Cuando el emperador Constantino (306-337) tuvo la visión del símbolo de la cruz en el cielo, marcó el antes y después de la historia del cristianismo en la Historia Universal. Se conoce que el emperador era adepto del culto solar y veía en el “Sol Invictus” el fundamento teológico y espiritual que aseguraba la unidad del Imperio Romano. De acuerdo con los historiadores, ese primitivo sentido religioso relativo a un dios todopoderoso, único y universal sentó las bases para que Constantino pudiese convertirse posteriormente al cristianismo, religión la cual, a su vez, predica la existencia de un Dios único y supremo.
Si bien es cierto que las fuentes históricas difieren en los detalles, todas concuerda en que Constantino tuvo una visión antes de entrar en la batalla decisiva del puente Milvio, en la que derrotó definitivamente a su oponente Majencio. Según Lactancio y Eusebio —cuya narrativa difiere en algunos detalles—, Constantino, al atardecer, vio el signo de la cruz que resplandecía más que el sol, acompañado de estas palabras: “Con este símbolo vencerás”. Los oficiales y soldados que lo acompañaban quedaron sobrecogidos con la visión, preguntándose de qué se trababa.
Esa misma noche, Constantino fue advertido en sueños que, para asegurar la victoria en esa batalla, grabase el nombre de Cristo en los escudos de sus soldados. Al día siguiente y previo a entrar en combate, ordenó hacerlo y, adicionalmente, confeccionó emblemas militares conforme al modelo de este signo visto en el cielo, para usarlo en el combate como arma para la victoria.
Constantino venció a sus enemigos de forma contundente, lo que marcó su conversión y aseguró la cristianización del Imperio. Los primeros símbolos cristianos empezaron a aparecer sobre las monedas a partir del año 315 y las últimas figuras paganas desaparecen alrededor del año 323. Similar a lo que ocurre con la Constitución salvadoreña que en su artículo 26 reconoce la personalidad jurídica de la Iglesia Católica, a la naciente Iglesia le fue reconocido su estatuto jurídico, reconociendo la validez de las sentencias proveídas por los tribunales episcopales, que tenía jurisdicción no solo en temas religiosos sino también en civiles.
El cristianismo había demostrado una gran fuerza y vitalidad, algo que le permitió profundizar hasta el corazón mismo no solo de la sociedad romana, sino también de los centros urbanos circundantes.

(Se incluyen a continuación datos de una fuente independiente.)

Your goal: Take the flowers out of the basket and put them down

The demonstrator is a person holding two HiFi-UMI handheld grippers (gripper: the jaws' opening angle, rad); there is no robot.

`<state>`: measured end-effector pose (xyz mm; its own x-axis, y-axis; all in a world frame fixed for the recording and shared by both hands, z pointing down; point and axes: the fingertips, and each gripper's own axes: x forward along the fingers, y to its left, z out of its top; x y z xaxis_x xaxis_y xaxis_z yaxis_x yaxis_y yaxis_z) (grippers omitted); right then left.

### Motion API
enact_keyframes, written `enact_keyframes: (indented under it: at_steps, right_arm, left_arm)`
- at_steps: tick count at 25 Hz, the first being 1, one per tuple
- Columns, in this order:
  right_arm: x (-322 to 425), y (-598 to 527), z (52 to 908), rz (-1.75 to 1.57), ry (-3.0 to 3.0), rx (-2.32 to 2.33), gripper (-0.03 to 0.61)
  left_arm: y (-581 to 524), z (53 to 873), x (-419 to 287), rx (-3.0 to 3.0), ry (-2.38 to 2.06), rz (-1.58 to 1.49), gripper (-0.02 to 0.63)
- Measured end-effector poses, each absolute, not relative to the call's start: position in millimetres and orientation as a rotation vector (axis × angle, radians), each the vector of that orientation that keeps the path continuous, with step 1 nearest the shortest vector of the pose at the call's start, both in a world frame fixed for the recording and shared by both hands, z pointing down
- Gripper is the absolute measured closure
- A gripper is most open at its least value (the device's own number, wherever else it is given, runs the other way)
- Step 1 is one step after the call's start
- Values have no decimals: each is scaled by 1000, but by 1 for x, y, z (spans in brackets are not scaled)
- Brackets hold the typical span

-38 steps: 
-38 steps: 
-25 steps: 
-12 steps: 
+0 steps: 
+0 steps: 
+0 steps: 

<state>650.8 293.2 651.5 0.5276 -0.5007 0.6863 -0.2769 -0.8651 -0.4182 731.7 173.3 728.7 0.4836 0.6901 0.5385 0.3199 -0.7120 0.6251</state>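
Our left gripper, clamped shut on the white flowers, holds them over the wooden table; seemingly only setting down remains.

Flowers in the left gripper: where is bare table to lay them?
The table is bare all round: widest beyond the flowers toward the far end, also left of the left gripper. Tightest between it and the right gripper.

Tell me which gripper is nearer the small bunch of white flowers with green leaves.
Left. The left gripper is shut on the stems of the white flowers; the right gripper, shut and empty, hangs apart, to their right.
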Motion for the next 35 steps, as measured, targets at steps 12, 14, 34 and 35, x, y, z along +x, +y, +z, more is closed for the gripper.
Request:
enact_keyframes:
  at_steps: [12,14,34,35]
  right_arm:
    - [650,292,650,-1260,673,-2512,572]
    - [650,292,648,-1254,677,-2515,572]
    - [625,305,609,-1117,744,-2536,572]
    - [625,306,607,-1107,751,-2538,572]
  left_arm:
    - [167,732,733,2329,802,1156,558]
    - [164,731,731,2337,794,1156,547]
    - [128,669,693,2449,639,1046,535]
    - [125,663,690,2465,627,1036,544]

Hacia el año 300, era el grupo religioso mayor y mejor organizado en ciudades como Alejandría y Antioquía, permeando sus ideas incluso en el mundo académico: los apologetas Lactancio (240-320) y Eusebio de Cesarea (263-339) proclamaban que el cristianismo era la única esperanza para salvar el imperio.
Pero sería reduccionista atribuir las causas del éxito de la religión cristiana únicamente a la conversión del emperador. La realidad es que el triunfo final de la predicación cristiana se derivó del ejemplo de sus fieles: su fe inquebrantable y la fuerza moral que mostraban ante la tortura y la muerte. Por su solidaridad ante los más débiles y necesitados de sus comunidades que se reflejaba en el cuidado a la viudas, huérfanos y ancianos. Por el pago del rescate a los piratas por la libertad de los secuestrados. Durante las epidemias y asedios que sufrían las ciudades, los cristianos eran los que se dedicaban a curar a los heridos y a sepultar a los muertos.
Para todos los pobres del Imperio, para los que sufrían, eran esclavizados y pasaban necesidad, la primitiva Iglesia Cristiana era la única esperanza de encontrar una identidad y de recuperar el sentido de su existencia. Al no existir barreras sociales, raciales o intelectuales, cualquier podía hacerse miembro de aquella sociedad optimista y paradójica, en la cual, un ciudadano poderoso, quizás miembro de la Corte del Emperador, se hincaba ante un obispo para besar su mano, cuando ese mismo obispo pudo haber sido su antiguo esclavo.
Es muy probable que ninguna otra sociedad histórica haya conocido ni antes ni después, el equivalente de esta igualdad, de esa caridad y amor fraterno que se vivía en las comunidades cristianas en los cuatro primeros siglos de nuestra era.
Puesta las bases por Constantino, es bajo Teodosio el Grande (379-395) que el cristianismo se convierte en religión del Estado y el paganismo es prohibido y marginado como una actividad sediciosa, por lo que los que practicaban esas creencias —consideradas heréticas— empezaron a ser perseguidos por las autoridades civiles y eclesiales, dejando a un lado su ejemplo de fraternidad, amor y tolerancia, pasando de ser perseguidos a perseguidores. Pero esa historia es materia de otra columna.